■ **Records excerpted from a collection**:
Start of Block

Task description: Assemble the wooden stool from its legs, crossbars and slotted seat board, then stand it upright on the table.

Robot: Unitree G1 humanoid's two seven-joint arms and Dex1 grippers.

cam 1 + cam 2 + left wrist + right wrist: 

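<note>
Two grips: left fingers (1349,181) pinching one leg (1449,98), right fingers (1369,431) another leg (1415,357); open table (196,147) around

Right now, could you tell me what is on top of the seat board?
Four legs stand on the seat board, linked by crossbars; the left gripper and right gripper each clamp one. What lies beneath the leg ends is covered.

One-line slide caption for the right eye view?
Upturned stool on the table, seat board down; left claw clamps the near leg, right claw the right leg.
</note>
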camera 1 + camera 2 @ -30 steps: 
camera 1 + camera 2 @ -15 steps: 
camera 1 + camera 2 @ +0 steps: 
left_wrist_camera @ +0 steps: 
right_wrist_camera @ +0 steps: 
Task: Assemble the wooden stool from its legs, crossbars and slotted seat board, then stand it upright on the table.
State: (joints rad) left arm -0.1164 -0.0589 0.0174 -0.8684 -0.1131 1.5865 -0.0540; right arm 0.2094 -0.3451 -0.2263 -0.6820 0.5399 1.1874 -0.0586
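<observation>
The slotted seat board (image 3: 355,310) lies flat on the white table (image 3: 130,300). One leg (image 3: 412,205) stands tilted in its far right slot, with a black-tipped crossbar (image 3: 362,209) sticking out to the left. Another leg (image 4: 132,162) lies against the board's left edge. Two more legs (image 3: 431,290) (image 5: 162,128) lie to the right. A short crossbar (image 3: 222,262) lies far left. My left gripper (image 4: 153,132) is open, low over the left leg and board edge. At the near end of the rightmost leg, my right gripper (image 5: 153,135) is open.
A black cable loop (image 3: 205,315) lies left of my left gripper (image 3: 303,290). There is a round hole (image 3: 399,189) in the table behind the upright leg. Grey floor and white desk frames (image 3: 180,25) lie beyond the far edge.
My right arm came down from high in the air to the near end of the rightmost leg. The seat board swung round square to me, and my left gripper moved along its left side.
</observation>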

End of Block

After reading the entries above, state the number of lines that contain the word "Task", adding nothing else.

2